Write out the entries below exactly. End with the line that contains "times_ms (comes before".

######

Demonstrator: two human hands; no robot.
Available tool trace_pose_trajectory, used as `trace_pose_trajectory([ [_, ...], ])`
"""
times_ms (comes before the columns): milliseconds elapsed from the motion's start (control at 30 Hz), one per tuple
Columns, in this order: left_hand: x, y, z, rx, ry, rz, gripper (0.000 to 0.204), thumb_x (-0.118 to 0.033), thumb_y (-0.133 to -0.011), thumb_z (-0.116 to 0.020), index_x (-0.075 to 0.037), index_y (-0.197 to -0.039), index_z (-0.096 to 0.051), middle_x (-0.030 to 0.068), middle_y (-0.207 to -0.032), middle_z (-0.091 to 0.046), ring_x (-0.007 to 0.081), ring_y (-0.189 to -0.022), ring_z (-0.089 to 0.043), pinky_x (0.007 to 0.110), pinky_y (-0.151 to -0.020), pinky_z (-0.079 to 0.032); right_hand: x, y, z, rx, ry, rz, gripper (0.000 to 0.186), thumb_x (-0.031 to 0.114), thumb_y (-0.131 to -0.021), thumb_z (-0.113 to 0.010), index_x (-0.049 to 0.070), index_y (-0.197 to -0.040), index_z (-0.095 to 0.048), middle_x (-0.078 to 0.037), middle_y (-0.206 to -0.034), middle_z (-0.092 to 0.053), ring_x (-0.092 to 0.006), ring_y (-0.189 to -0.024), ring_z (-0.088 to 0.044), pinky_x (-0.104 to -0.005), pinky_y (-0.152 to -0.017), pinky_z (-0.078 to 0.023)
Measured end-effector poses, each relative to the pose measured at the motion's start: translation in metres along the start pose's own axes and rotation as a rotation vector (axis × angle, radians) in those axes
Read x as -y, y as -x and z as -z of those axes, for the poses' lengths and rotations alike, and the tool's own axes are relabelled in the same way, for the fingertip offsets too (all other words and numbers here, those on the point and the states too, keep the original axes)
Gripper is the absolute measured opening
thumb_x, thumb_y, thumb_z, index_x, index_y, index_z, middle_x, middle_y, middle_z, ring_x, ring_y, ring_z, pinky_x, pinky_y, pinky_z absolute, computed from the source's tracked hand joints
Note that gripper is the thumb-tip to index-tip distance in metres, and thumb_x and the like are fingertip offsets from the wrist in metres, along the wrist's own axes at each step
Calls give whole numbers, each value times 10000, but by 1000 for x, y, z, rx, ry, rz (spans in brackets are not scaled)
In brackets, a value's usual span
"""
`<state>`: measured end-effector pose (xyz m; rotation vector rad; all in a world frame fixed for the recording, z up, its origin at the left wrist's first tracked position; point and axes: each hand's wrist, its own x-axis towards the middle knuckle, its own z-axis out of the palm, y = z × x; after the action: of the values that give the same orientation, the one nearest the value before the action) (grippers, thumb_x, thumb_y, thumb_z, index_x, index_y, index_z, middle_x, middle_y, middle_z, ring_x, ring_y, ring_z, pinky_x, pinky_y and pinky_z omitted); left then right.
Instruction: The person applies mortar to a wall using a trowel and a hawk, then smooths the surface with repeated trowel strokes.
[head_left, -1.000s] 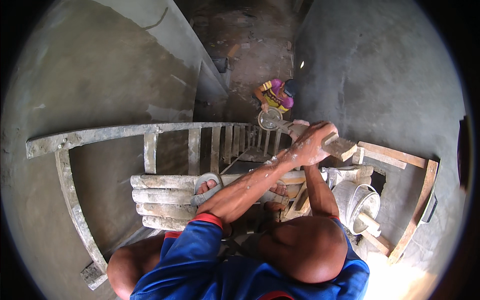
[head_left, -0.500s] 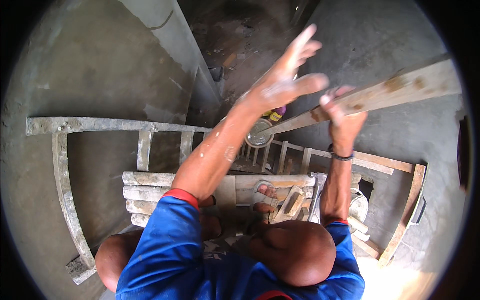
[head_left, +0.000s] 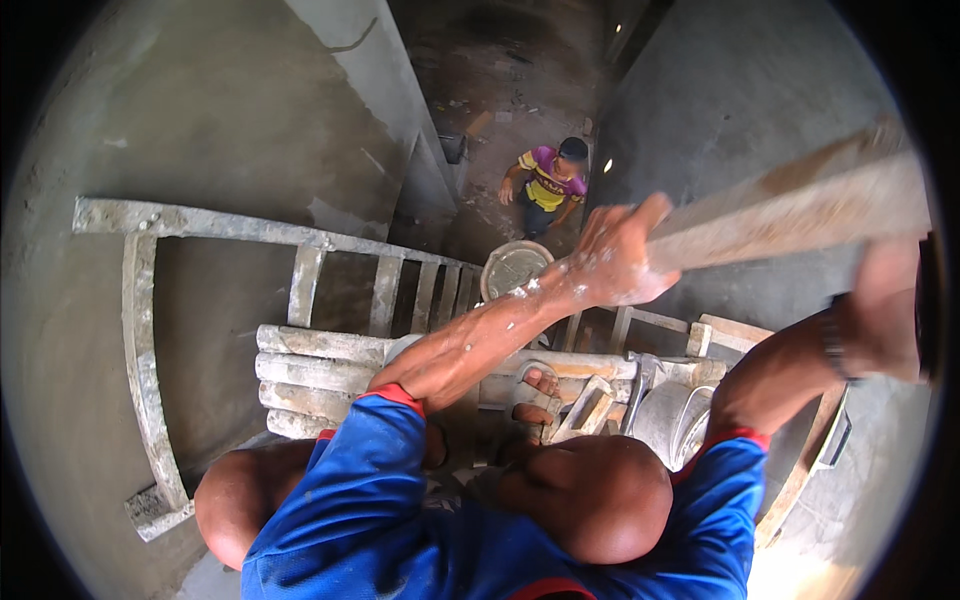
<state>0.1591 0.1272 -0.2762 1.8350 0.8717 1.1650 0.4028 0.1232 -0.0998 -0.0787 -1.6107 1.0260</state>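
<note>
Hands (head_left: 622,258), two, at one wooden beam (head_left: 790,215)

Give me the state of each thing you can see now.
Wooden beam: slanting, partly blurred
Left hand: closed around the beam
Right hand: blurred, grip unclear
Round bucket: open-topped, grey material inside
Co-worker: standing below
Platform poles: side by side
Ladder: stained whitish

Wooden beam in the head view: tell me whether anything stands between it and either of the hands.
Nothing visible does. The left hand is closed around the wooden beam. The right hand, blurred, is below the beam near the picture's right edge; no object shows between them, but I cannot tell whether they touch.
</note>
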Motion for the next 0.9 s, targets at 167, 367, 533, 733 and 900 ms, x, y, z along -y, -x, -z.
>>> trace_pose_trajectory([
  [167,-95,-44,45,-81,-42,-29,512,-169,-609,-763,22,-996,-488,230,-743,-634,401,-703,-650,479,-667,-506,-180,179,-115,-505,666,-592,717,380,-836,-646,2,-1359,-333,-175,-1238,-499,-260,-1144,-480,-429,-1022,-356],
  [367,-131,-67,70,123,93,-135,708,-393,-737,-722,74,-1192,-445,247,-907,-629,308,-823,-648,417,-764,-493,-203,143,-163,-659,622,-440,705,82,-688,-766,-4,-1282,-396,-135,-1095,-556,-232,-1009,-551,-382,-885,-448],
  [533,102,-27,65,189,-355,88,372,-318,-977,-349,1,-1057,-523,227,-1064,-567,381,-1027,-541,438,-902,-430,-177,97,-159,-737,308,-407,496,-43,-704,-704,-1,-1119,-436,-120,-907,-567,-220,-820,-581,-399,-780,-512],
  [733,231,135,4,474,-286,908,852,-691,-893,-141,-34,-1243,-555,231,-1286,-513,386,-1244,-431,477,-1035,-330,-148,59,-155,-614,166,-277,464,-89,-700,-676,18,-1083,-437,-91,-843,-539,-178,-780,-564,-358,-715,-503],
  [900,188,105,1,658,-281,906,848,-677,-903,-156,-2,-1155,-604,254,-1231,-544,412,-1210,-459,489,-1041,-322,-125,40,-137,-611,232,-341,456,-45,-712,-675,12,-1094,-432,-96,-858,-542,-189,-758,-569,-345,-681,-524],
])
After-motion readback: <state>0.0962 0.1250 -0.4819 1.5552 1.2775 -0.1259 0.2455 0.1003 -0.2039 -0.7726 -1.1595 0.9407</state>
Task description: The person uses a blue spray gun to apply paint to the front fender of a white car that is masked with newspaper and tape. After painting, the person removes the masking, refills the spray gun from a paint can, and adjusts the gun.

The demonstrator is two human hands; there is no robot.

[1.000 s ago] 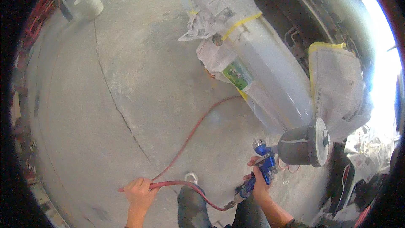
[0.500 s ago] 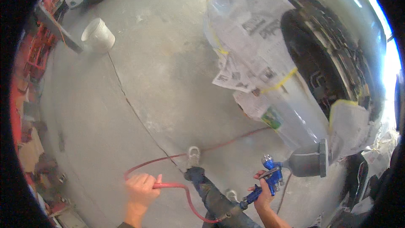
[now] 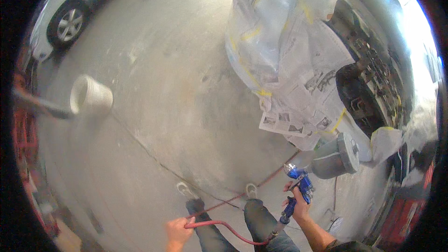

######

• _PROBLEM SOLUTION_
Demonstrator: two human hands; no robot.
Available tool trace_pose_trajectory, used as `trace_pose_trajectory([ [_, ...], ])`
"""
times_ms (comes before the columns): milliseconds elapsed from the motion's start (control at 30 Hz), one per tuple

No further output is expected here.